#### Task statement:
Tally the lines in the listing below that contain the string "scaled", and state only the total.

#### Records supplied:
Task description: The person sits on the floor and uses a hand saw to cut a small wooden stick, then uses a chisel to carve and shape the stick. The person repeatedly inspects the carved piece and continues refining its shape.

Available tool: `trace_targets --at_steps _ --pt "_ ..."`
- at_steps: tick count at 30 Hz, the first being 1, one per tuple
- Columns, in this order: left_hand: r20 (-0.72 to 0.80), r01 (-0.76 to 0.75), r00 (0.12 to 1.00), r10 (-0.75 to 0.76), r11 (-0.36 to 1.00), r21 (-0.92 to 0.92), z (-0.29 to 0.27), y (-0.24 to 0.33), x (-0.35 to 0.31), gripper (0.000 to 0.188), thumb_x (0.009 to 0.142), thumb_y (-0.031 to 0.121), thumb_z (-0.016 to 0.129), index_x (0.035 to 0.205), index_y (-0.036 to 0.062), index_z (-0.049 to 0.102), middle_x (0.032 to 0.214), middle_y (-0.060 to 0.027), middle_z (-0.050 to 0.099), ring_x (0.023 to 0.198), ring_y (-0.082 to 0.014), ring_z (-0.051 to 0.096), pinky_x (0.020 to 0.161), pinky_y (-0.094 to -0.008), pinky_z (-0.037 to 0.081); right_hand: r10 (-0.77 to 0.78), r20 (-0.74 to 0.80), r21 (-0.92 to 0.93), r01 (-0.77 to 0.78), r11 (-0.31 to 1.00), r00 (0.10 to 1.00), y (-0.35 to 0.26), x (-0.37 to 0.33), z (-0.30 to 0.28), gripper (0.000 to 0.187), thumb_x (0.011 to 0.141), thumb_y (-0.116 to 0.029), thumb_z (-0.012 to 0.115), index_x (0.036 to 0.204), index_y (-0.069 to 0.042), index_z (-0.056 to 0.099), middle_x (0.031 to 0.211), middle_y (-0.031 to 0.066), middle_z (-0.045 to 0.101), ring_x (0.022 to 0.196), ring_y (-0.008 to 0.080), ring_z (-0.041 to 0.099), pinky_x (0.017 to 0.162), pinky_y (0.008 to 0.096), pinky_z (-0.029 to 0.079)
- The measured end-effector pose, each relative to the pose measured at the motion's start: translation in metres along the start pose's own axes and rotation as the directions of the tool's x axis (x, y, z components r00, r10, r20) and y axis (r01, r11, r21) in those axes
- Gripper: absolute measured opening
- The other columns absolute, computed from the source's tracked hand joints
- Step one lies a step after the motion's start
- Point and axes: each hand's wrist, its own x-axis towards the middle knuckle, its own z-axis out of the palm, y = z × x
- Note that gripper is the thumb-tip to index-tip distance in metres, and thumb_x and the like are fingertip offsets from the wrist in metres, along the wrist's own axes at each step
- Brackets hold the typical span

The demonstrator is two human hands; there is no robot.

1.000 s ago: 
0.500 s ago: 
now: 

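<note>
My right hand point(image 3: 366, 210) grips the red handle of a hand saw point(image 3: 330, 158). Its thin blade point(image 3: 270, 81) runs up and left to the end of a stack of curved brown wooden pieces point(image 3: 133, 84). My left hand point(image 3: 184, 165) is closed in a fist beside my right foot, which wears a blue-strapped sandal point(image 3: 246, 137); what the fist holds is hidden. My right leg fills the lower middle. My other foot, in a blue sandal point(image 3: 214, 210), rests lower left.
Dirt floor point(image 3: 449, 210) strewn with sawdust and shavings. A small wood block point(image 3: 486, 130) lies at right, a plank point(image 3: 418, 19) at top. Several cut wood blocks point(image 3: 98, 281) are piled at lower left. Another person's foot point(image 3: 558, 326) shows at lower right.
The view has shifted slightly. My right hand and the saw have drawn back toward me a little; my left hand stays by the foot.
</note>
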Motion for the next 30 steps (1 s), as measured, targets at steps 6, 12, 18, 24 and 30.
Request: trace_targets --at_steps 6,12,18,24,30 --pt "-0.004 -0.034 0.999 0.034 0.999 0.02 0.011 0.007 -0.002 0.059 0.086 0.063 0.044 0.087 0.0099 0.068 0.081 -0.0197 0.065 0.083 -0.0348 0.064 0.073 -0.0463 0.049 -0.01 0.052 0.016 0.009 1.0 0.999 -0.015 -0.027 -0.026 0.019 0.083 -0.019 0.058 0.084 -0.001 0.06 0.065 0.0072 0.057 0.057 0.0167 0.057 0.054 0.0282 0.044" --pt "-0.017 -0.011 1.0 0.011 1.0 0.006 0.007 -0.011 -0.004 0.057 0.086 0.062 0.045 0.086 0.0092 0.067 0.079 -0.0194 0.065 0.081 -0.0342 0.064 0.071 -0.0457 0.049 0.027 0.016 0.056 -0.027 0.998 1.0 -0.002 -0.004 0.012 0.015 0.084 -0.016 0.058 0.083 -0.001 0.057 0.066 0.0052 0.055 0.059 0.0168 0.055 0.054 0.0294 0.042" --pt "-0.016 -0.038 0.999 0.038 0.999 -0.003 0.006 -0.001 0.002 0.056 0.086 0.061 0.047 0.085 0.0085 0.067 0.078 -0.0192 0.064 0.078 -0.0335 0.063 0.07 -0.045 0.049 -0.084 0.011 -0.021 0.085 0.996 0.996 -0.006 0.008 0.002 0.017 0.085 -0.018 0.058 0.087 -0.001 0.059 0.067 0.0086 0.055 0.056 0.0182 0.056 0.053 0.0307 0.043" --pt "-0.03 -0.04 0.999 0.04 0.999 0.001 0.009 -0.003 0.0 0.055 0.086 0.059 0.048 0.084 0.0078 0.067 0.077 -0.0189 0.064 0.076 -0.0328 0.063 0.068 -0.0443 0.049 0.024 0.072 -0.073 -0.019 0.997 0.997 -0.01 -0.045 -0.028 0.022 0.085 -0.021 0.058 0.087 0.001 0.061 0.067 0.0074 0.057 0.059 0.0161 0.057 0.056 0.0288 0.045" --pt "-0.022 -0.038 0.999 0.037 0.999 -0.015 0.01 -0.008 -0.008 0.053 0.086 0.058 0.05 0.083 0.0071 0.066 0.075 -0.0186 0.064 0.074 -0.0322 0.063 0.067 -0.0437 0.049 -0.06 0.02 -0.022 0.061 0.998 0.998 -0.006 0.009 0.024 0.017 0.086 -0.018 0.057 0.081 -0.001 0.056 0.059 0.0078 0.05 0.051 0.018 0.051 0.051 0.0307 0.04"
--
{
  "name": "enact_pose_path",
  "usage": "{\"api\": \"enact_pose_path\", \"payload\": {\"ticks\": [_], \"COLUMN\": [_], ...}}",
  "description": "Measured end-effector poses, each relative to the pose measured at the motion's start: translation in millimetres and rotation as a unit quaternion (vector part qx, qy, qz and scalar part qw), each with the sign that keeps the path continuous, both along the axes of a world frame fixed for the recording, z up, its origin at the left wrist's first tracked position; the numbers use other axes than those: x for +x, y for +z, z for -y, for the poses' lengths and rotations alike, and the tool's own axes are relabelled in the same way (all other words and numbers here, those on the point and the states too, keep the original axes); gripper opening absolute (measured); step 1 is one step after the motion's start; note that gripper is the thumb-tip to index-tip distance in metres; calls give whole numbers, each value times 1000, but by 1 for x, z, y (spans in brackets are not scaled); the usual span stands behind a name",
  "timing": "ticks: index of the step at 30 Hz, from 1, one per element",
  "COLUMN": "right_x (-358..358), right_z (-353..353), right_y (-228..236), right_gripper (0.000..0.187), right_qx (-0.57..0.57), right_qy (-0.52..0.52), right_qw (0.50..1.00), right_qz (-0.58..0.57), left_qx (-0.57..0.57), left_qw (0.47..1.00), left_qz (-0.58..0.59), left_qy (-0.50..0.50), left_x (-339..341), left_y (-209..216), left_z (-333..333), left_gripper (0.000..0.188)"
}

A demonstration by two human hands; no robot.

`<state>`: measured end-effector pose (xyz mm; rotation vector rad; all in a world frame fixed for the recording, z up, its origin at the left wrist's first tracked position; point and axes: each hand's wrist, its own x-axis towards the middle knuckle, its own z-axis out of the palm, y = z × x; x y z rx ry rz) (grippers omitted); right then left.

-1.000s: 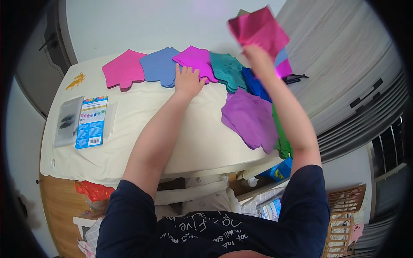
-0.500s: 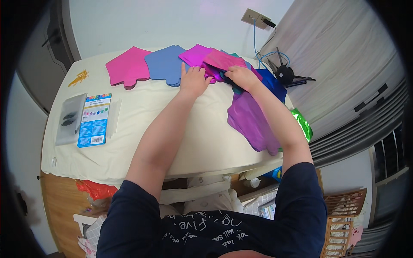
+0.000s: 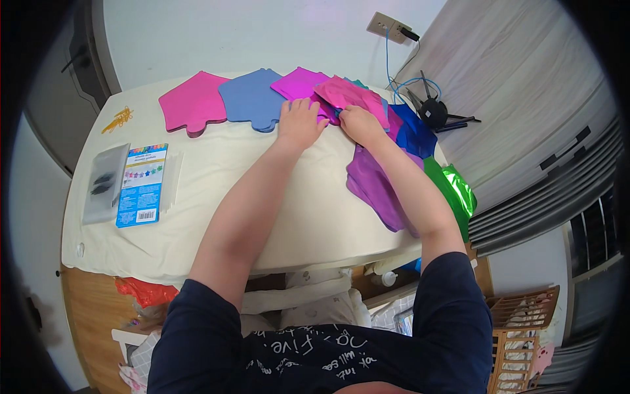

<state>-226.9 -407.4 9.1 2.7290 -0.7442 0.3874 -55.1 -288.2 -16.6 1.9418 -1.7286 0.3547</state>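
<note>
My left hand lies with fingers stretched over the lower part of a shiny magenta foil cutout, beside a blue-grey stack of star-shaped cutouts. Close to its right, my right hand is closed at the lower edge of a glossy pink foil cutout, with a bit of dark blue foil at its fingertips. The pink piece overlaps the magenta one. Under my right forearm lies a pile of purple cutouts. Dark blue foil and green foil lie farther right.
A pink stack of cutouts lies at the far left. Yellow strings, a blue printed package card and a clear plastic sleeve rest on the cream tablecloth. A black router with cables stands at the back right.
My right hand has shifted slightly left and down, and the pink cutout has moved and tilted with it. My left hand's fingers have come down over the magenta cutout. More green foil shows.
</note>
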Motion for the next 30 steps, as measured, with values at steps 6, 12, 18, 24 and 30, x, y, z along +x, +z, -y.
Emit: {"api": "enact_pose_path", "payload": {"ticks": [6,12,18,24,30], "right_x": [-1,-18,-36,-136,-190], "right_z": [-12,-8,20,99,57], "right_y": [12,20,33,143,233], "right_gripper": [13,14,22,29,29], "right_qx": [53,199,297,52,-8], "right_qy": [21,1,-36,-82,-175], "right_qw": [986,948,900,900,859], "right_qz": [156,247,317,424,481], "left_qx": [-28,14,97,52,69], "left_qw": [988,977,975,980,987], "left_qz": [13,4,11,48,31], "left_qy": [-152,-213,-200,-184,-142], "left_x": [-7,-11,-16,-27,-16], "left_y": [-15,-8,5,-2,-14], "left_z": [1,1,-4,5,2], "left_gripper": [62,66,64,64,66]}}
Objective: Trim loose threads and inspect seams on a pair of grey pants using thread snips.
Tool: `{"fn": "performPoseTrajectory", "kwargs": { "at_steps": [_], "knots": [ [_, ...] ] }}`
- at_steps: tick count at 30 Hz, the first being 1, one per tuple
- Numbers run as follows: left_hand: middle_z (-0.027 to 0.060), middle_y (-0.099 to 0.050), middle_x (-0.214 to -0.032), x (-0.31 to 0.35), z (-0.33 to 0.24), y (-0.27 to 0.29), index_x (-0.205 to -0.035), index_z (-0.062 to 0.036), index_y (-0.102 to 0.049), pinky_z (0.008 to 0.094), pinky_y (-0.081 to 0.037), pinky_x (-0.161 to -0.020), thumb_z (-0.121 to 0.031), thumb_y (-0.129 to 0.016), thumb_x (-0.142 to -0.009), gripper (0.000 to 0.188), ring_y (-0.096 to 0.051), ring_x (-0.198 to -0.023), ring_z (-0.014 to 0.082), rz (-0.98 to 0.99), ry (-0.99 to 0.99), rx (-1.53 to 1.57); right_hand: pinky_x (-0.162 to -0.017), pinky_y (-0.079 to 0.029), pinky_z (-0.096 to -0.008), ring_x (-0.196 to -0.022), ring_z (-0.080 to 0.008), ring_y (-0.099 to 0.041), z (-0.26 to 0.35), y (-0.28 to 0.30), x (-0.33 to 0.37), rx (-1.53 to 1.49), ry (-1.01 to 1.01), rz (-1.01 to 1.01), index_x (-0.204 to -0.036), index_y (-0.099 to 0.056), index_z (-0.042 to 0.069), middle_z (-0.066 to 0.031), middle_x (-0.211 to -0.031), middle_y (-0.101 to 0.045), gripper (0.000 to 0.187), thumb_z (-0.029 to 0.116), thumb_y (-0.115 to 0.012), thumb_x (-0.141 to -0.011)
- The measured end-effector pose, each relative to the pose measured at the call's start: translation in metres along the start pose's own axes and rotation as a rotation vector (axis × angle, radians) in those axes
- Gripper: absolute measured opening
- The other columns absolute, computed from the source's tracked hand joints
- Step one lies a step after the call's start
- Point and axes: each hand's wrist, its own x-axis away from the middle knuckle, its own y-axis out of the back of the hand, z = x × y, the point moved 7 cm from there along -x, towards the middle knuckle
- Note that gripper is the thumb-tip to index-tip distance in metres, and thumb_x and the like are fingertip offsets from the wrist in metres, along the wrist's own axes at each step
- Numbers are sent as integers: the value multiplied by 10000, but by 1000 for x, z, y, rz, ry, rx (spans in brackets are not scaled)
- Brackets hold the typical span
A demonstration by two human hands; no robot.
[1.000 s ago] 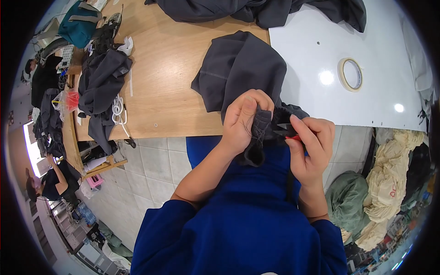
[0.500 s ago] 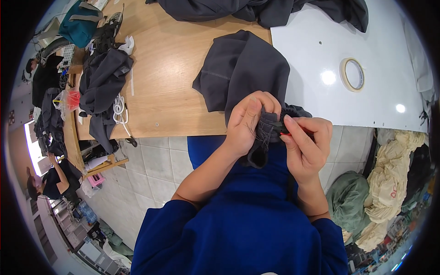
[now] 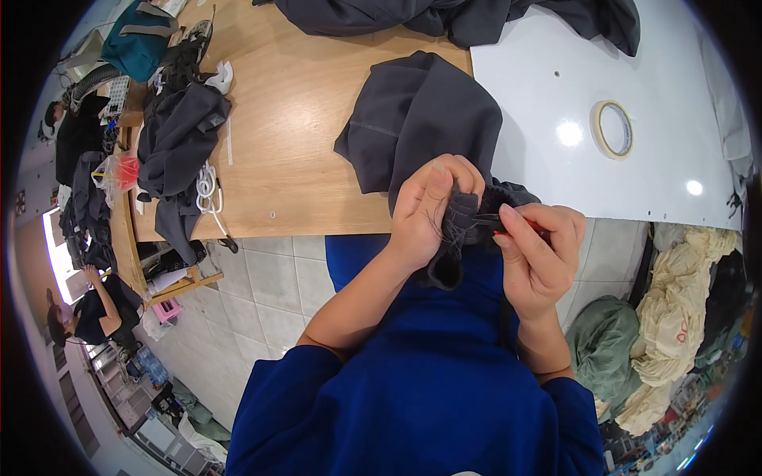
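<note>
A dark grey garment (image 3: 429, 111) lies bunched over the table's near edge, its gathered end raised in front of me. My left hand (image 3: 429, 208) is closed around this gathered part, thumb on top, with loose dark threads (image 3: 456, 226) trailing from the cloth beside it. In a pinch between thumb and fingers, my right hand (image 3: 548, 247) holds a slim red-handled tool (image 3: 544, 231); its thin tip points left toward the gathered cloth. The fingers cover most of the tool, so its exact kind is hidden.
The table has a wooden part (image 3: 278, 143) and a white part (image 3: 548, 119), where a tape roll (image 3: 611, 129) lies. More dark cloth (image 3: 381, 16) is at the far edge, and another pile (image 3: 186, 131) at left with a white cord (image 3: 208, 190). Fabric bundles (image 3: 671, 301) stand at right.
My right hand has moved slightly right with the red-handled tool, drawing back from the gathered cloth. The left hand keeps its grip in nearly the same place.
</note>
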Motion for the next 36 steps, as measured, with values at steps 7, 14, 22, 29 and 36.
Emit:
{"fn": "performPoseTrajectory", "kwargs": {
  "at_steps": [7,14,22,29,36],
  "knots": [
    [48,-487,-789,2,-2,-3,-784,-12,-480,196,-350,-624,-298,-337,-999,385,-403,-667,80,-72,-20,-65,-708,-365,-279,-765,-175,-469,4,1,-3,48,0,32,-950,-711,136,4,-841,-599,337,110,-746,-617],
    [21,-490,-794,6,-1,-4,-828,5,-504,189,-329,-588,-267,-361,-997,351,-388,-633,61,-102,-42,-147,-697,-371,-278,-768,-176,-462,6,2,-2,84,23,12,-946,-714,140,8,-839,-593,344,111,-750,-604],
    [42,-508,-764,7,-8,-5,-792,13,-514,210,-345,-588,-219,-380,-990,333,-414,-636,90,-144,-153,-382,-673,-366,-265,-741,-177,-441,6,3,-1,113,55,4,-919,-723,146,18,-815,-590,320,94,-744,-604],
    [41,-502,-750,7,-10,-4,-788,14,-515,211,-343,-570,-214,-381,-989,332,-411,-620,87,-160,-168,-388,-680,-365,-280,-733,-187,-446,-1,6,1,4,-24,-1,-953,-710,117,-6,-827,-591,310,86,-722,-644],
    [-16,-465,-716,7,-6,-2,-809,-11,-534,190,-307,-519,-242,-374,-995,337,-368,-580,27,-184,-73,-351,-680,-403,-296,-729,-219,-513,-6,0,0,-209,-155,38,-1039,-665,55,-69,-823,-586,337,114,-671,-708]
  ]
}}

#### Exercise answer:
2